There's only the one thread, with those 60 comments in it—so that's really just an artifact of the fact that comment threads can't be collapsed on HN like they can on Reddit. With that addition, this system really does support as many tangents as the userbase cares to follow for any given post, without any egregious annoyance per user, up to a certain scale.
Past that scale (probably 1000 individual threads or so; rarely seen on Reddit, and never on HN), a secondary voting mechanism purely to sort threads by "on-topic-ness" might be required, or perhas an automatic sort on how similar in word usage the comments are to their parent, to derive some crude sense of topicality.
The way I see it, people are not going on random threads and spamming this sentiment. They are only commenting on companies relevant to the recent events. Like anything else it'll die off with a long-tail...
The pricing is $1/zone and 1 billion (!!) queries per month.
Which seems quite good for a globally hosted DNS service.
Only potential limitations are that its listed as "beta" and that as far as I can tell you have to use the scripts in the Route 53 developer tools (or write your own) to manipulate the zone and do the initial set up.
A significant number of people don't use DNSSEC because they're tied to DNS services which don't support it. And that is an argument for creating more services without support for it?
I imagine the argument is that it's harder and they need time and it's not a critical component so it's better to bootstrap their business first. You know, entrepreneurship.
I don't buy it. They provide support for the "SPF" record type, but not "RRSIG". They would be equally simple to implement, yet DNSSEC would be hugely more beneficial.
I've never come across anyone using the SPF record type. nearly everyone just uses TXT for that.
I think DNSSEC was just an oversight on Amazons behalf. A mistake that they will hopefully fix in the not too distant future.
They support A, AAAA, CNAME, MX, NS, PTR, SOA, SPF, SRV, TXT, which is better than most. But I agree, why on Earth would they not support the DNSSEC record types? It's not as if it would have been any extra work for them...
They're probably using an open source authoritative DNS server which doesn't yet support DNSSEC. If they upgrade to BIND 9.7 or NSD they'll get DNSSEC support for free.
Yeah, as if anyone wants to leave the DNS info in your hands too, Amazon, after pulling Wikileaks at a senator's call.

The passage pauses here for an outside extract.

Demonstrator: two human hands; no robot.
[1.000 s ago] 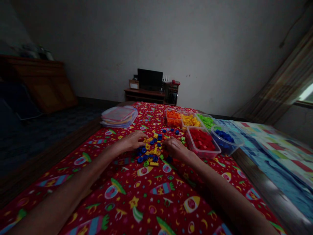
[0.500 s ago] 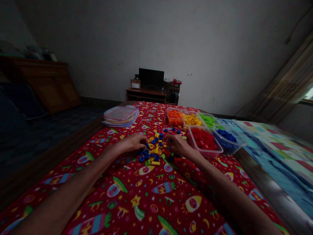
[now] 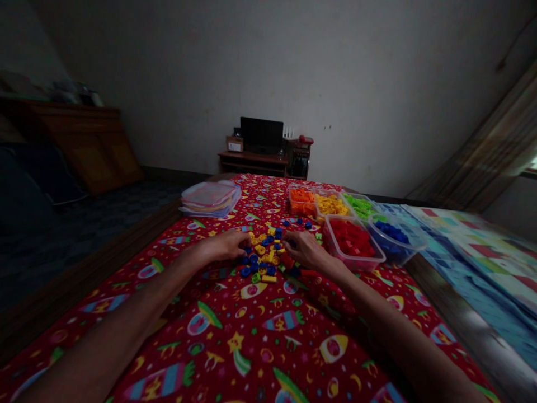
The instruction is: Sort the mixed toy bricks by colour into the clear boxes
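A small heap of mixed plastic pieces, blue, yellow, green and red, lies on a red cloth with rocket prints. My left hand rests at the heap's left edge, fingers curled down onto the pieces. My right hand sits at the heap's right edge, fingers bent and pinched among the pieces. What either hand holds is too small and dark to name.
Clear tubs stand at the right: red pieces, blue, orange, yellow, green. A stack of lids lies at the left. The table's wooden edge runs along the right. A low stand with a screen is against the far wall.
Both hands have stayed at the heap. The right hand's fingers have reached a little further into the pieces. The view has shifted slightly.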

Amazon should offer domain names next, so it's just one stop for politicians who want to completely eliminate a website from the web when they feel like it.
At these rates, it looks like the minimum cost per year per zone is $18 ($1.50/month, $1.00 for the zone and $.50 for the first million queries). This is extremely competitive for folks who only need to manage a very small number of zones. For those with many zones, one of the existing services from UltraDNS or VeriSign would be more appropriate.
Not sure how many dns lookups get done a day but I see about 6 - 7 million people daily.
20m lookups per month for $14/year, and they don't actually track or bill the excess stuff, I've asked them about it before and it's not implemented with no ETA.
Been with them for a long time and love them although their interface is ugly.
One thing I couldn't find is if it supports wildcard DNS (granted I only did a quick in page search both here and the service description page). Anyone have any insight?
Amazon Route 53 supports wildcard entries for all record types. A wildcard entry is a record in a DNS zone that will match requests for any domain name based on the configuration you set. For example, a wildcard DNS record such as *.example.com will match queries for www.example.com and subdomain.example.com.
1. It's API-driven, so we can modify our DNS entries programmatically. You can't do that with DNS Made Easy. (They've been "planning to implement an API in the future" for a long time now.)
2. At our scale, it's exactly 1/4th the cost of DNS Made Easy. That'll be a nice chunk of change. Plus, like other AWS services, you only pay for the number of queries that you actually use.